## What to produce
Locate the line that contains "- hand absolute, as" in the entries below, then repeat it and every following line through the line that contains "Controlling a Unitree", exactly, and no others.

[Opening Records section]

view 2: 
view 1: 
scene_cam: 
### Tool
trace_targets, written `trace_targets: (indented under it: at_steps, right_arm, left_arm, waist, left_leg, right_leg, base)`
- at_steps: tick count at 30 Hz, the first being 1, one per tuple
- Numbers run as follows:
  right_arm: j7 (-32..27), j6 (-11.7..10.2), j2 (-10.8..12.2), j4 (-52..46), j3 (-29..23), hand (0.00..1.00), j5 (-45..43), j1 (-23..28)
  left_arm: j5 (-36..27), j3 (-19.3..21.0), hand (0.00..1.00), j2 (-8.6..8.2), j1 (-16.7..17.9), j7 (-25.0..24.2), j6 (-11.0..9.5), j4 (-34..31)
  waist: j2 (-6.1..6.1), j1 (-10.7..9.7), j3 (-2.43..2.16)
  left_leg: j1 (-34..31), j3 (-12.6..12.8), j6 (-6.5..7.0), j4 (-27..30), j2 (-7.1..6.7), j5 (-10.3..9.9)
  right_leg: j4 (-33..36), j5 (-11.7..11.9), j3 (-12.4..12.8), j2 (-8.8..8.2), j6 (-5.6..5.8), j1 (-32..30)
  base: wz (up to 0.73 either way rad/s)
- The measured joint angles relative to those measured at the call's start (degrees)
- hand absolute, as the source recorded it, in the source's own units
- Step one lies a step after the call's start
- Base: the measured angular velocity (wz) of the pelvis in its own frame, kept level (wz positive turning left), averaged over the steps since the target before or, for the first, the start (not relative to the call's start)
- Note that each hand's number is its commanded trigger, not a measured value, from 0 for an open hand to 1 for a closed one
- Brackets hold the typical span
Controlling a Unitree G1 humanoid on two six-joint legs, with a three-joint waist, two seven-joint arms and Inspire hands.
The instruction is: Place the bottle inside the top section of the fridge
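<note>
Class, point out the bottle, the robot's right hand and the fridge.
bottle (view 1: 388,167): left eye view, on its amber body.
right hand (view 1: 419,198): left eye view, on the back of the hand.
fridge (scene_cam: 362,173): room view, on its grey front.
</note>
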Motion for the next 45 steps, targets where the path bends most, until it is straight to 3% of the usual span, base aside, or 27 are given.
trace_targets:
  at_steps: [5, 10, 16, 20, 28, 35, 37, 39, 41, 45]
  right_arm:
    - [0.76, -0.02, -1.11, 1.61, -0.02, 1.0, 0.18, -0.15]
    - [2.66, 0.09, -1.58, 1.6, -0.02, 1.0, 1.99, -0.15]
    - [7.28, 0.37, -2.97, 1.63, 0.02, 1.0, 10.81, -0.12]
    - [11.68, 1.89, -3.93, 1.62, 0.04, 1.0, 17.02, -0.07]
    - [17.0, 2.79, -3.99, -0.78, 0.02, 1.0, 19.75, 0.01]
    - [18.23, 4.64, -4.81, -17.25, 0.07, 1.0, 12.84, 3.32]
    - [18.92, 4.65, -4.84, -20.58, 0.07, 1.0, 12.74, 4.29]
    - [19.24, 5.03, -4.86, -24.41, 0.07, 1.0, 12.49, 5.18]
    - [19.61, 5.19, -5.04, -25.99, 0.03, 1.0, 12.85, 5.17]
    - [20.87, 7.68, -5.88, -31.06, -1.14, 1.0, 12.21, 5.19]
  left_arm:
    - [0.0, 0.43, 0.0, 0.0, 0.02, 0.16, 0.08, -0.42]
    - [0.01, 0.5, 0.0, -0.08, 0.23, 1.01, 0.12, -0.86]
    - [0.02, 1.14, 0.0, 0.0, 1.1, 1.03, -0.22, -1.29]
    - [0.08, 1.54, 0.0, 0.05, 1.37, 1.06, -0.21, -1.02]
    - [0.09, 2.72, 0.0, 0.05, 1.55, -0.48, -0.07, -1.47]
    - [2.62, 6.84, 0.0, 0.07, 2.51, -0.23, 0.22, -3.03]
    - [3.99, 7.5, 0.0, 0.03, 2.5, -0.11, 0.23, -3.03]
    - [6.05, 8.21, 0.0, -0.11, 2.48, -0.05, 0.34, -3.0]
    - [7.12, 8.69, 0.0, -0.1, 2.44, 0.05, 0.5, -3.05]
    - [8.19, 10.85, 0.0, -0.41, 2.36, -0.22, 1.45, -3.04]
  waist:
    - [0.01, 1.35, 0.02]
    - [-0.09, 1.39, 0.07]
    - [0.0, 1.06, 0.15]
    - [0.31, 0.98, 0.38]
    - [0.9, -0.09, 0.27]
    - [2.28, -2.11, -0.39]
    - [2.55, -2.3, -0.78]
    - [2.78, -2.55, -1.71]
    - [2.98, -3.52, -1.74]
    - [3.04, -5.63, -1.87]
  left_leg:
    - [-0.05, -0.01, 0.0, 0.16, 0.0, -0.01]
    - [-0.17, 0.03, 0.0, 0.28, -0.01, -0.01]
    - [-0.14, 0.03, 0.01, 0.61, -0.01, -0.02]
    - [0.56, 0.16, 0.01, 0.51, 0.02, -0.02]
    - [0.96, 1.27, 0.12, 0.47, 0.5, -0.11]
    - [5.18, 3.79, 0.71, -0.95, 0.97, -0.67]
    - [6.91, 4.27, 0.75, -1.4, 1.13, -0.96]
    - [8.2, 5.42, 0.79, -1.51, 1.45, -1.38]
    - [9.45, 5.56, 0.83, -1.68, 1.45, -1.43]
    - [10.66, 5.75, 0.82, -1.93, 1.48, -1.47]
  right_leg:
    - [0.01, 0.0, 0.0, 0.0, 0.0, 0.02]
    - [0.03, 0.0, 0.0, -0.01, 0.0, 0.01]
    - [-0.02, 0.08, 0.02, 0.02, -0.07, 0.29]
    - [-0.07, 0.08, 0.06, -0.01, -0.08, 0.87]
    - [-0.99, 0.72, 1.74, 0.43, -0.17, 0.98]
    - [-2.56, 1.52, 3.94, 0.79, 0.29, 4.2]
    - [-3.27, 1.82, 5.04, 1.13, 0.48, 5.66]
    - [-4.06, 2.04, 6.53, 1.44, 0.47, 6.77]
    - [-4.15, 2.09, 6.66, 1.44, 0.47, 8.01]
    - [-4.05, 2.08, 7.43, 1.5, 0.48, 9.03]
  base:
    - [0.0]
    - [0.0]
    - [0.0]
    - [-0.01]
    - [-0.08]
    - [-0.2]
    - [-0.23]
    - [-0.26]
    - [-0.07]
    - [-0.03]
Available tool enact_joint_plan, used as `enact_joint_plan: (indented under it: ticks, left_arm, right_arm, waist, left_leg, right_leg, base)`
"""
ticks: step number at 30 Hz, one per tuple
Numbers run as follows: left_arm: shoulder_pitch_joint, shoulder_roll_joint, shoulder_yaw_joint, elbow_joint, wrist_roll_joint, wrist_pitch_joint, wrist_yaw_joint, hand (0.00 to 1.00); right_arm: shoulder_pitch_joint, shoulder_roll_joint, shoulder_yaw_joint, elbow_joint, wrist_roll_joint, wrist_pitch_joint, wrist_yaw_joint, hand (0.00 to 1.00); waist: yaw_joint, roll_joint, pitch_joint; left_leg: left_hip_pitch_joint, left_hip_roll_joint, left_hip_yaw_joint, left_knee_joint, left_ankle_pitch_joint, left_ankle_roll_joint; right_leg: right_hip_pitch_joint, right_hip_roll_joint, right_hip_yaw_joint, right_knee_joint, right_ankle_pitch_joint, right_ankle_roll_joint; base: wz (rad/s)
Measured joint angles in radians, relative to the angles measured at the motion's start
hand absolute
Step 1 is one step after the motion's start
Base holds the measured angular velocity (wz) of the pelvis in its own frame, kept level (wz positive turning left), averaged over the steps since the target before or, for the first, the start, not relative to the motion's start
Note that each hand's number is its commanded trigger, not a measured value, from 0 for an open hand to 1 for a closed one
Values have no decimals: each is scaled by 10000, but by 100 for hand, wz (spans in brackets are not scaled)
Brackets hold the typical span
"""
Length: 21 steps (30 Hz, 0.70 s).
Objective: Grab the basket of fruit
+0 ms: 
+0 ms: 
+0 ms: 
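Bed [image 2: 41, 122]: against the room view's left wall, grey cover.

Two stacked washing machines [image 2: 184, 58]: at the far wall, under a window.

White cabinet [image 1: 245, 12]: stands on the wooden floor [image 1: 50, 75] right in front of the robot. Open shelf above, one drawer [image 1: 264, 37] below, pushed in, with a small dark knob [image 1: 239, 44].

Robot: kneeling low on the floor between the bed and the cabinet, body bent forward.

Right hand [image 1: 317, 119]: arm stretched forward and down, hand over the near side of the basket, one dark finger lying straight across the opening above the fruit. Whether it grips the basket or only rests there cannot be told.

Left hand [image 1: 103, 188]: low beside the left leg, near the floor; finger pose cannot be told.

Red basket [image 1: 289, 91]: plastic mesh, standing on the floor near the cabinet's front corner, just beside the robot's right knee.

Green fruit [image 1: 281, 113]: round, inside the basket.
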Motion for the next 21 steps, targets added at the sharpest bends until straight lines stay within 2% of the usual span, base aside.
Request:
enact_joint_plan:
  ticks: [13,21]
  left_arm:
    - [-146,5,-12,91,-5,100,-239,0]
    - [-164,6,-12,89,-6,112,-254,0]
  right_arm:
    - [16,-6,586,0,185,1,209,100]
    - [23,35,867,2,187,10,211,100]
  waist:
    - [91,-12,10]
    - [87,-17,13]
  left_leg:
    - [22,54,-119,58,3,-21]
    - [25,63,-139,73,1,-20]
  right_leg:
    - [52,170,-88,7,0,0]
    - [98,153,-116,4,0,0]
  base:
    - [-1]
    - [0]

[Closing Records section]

## Solution to this exercise
- hand absolute, as the source recorded it, in the source's own units
- Step one lies a step after the call's start
- Base: the measured angular velocity (wz) of the pelvis in its own frame, kept level (wz positive turning left), averaged over the steps since the target before or, for the first, the start (not relative to the call's start)
- Note that each hand's number is its commanded trigger, not a measured value, from 0 for an open hand to 1 for a closed one
- Brackets hold the typical span
Controlling a Unitree G1 humanoid on two six-joint legs, with a three-joint waist, two seven-joint arms and Inspire hands.

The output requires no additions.